Each regressor has a string label for clarity. The convention used by cedalion regressor functions is to use labels of the form 'HRF <trial_typ> <number>' for the HRF regressors and 'Drift <number>' for the drift components.

Using such a schema is convenient when one needs to select regressors.
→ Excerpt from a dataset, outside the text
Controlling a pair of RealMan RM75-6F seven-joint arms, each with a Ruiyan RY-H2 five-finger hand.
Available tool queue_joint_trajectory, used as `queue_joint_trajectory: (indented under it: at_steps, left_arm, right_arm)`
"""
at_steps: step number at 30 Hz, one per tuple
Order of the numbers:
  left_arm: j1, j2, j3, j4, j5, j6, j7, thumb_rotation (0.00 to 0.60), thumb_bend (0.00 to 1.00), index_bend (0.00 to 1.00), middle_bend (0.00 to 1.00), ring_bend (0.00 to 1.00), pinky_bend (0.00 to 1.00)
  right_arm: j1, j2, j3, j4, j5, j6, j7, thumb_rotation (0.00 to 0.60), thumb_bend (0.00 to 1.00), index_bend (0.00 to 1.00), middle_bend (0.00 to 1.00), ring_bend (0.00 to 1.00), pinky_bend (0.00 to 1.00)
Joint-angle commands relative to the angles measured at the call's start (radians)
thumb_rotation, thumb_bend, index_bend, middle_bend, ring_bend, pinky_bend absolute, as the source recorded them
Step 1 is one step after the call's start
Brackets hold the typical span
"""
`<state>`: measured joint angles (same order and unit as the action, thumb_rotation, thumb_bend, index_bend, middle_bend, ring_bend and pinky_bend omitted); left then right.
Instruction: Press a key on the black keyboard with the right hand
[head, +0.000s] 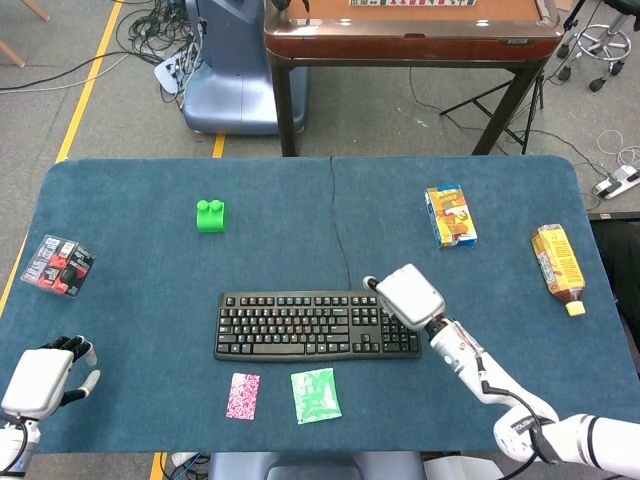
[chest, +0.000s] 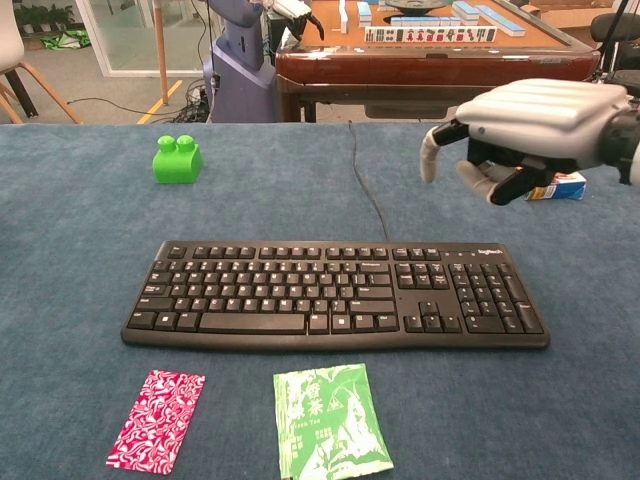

If there would be multiple regressors for stimulus “StimA” one could distinguish all these from other HRF or drift regressors by selecting labels that start with ‘HRF StimA’.

[5]:
# Design matrix built by concatenating the HRF and drift regressors
dms = (
    glm.design_matrix.hrf_regressors(
        ts, stim, glm.Gamma(tau=0 * units.s, sigma=5 * units.s)
    )
    & glm.design_matrix.drift_regressors(ts, drift_order=0)
)
display(dms.common)
dm = dms.common # there are no channel-wise regressors in this example

# For this use case we want the HbR regressors to be
# inverted and smaller in amplitude than their HbO counterparts.
dm.loc[:, ["HRF StimA", "HRF StimB"], "HbR"] *= -0.25

# Plot the design matrix/regressors
f, ax = p.subplots(1,2,figsize=(12,5))
dm.sel(chromo="HbO").plot(ax=ax[0], vmin=-1, vmax=1, cmap='RdBu_r')
dm.sel(chromo="HbR").plot(ax=ax[1], vmin=-1, vmax=1, cmap='RdBu_r')
p.xticks(rotation=90)
p.show()

f, ax = p.subplots(1,2,figsize=(12,3))
for i,chromo in enumerate(dm.chromo.values):
    for reg in dm.regressor.values:
        ax[i].plot(dm.time, dm.sel(chromo=chromo, regressor=reg), label=reg)
    plots.plot_stim_markers(ax[i], stim, y=1)
    ax[i].set_title(f"chromo={chromo}")
    ax[i].legend()

<xarray.DataArray (time: 2400, regressor: 3, chromo: 2)> Size: 115kB
0.0 0.0 0.0 0.0 1.0 1.0 0.0 0.0 0.0 0.0 ... 0.0 1.0 1.0 0.0 0.0 0.0 0.0 1.0 1.0
Coordinates:
  * time       (time) float64 19kB 0.0 0.1 0.2 0.3 ... 239.6 239.7 239.8 239.9
  * regressor  (regressor) <U9 108B 'HRF StimA' 'HRF StimB' 'Drift 0'
  * chromo     (chromo) <U3 24B 'HbO' 'HbR'
../../_images/examples_modeling_33_glm_illustrative_example_8_1.png
../../_images/examples_modeling_33_glm_illustrative_example_8_2.png

4. Add regressors to time series with noise

The time series has two channels: ‘S1D1’ and ‘S1D2’. In this toy example the stimuli will correspond to distinct channels: activations from trial ‘StimA’ should occur only in ‘S1D1’, and ‘StimB’ activations occur only in ‘S1D2’.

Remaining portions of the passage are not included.